BFI LFF 2016: MOONLIGHT (2016)

Moonlight is a very different gay coming-of-age movie by Barry Jenkins and it will break your heart.

Black and Blue

by Alexa Dalby


CAUTION: Here be spoilers

The film’s three parts follow the boyhood, adolescence and maturity of young African-American Chiron, growing up in Miami. Nicknamed Little because he’s so skinny, played as a boy by Alex Hibbert, he’s bullied by his classmates, who sense something different about him, and he lives with crackhead mother Paula (Naomie Harris), who veers erratically between defensiveness and neglect.

He finds an unlikely bolt hole from his tormentors and dysfunctional home life with compassionate local drug dealer Juan (Mahershala Ali, House of Cards), who’s in fact the person responsible for Paula’s addiction, and his partner Teresa (Janelle Monae). But where you might expect this to lead Juan to influence Little into his drug-dealing world, instead he tries to help the boy by widening his horizons, taking him to the beach and teaching him to swim. There’s a moving scene where he answer’s Little’s questions about their two lives with an honesty that is so unexpected that it takes your breath away.

As an adolescent living in a violently dysfunctional home as his mother deteriorates, shy Chiron (Ashton Sanders) has learnt to keep his distance from his bullying high school classmates. Kevin, his only friend (played by Jaden Piner as a boy and Jharrel Jerome as a teenager), is the only person to reach out to him and they share a rapport and a sexual awakening at night on a deserted beach which neither of them acknowledges openingly.
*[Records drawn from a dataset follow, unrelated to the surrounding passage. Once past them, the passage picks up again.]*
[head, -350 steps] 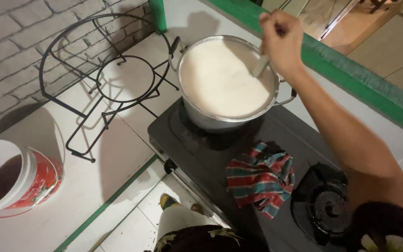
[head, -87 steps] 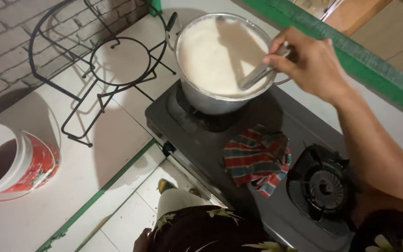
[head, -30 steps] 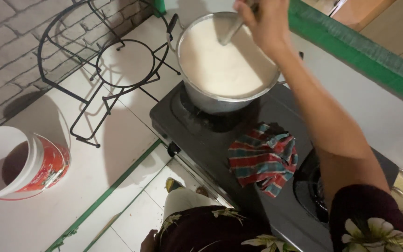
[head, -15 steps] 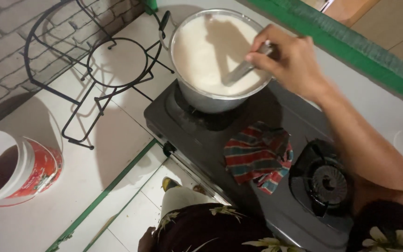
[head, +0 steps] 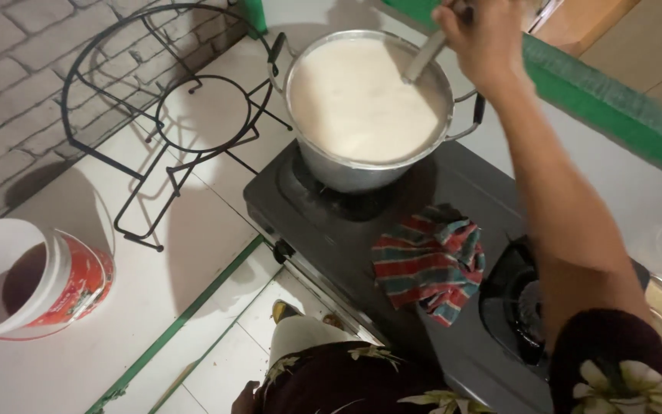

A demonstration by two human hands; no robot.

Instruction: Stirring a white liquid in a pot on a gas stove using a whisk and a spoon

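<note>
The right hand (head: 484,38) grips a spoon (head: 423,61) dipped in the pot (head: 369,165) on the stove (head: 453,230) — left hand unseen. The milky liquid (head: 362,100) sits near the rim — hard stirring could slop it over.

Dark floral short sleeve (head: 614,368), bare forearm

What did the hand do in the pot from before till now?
The right hand kept hold of the spoon and swept it round the white liquid: from the pot's right side to its far rim, where it is now. The pot, the striped cloth, the wire stand and the bucket stayed put.
</note>
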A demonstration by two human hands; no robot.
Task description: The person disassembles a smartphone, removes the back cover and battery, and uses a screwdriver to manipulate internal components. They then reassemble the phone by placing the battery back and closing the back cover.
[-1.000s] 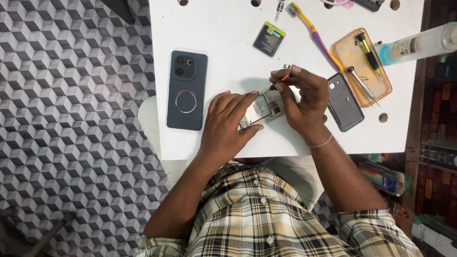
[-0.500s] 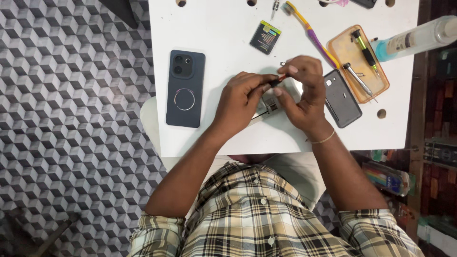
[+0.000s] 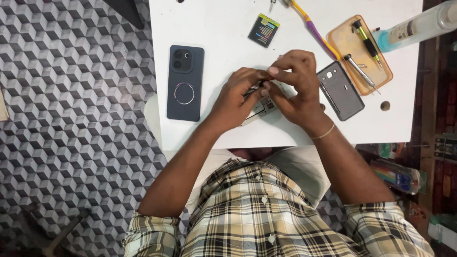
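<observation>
At frame centre, the left hand and right hand pinch fingers narrowly on a small opened grey phone. A dark blue slab smartphone lies left; a grey plastic back cover lies right.

The table is smooth matt white. The dark phone has a matt plastic back, as does the grey back cover. The tray looks like tan plastic, the screwdriver shiny metal, and the shirt checked cloth.
</observation>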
Ultimately, the bullying of Chiron ends a malevolent set-up fight and violent tragedy.

And finally, as a young man, now calling himself Black, the nickname Kevin gave him, Chiron (as an adult, former athlete Trevante Rhodes) has learnt to cover up any signs of weakness and deny to himself who he really is. Now living alone in Alabama, he’s bulked himself up with muscle, is outwardly macho, and dresses in the bling of the drug dealer he has become. Then, after many years separation, out of the blue Kevin gets in touch. Their subsequent meeting is an electric evening of sexual tension as Black is drawn to the only tenderness he has ever known.

Moonlight is a very moving exploration of what it feels like to grow up having to hide your true nature. Director Barry Jenkins shows the loneliness and isolation of coming to adulthood as a gay man in a macho culture where being gay is seen as a weakness. All the performances throughout are true and quietly heart-rending. The film is based on the play In Moonlight Black Boys Look Blue by Tarell Alvin McCraney.


Moonlight screened at the BFI London Film Festival on 6, 7 and 8 October 2016 and was the winner of the Best International Independent Film at the British Independent Film Awards on 4 December 2016.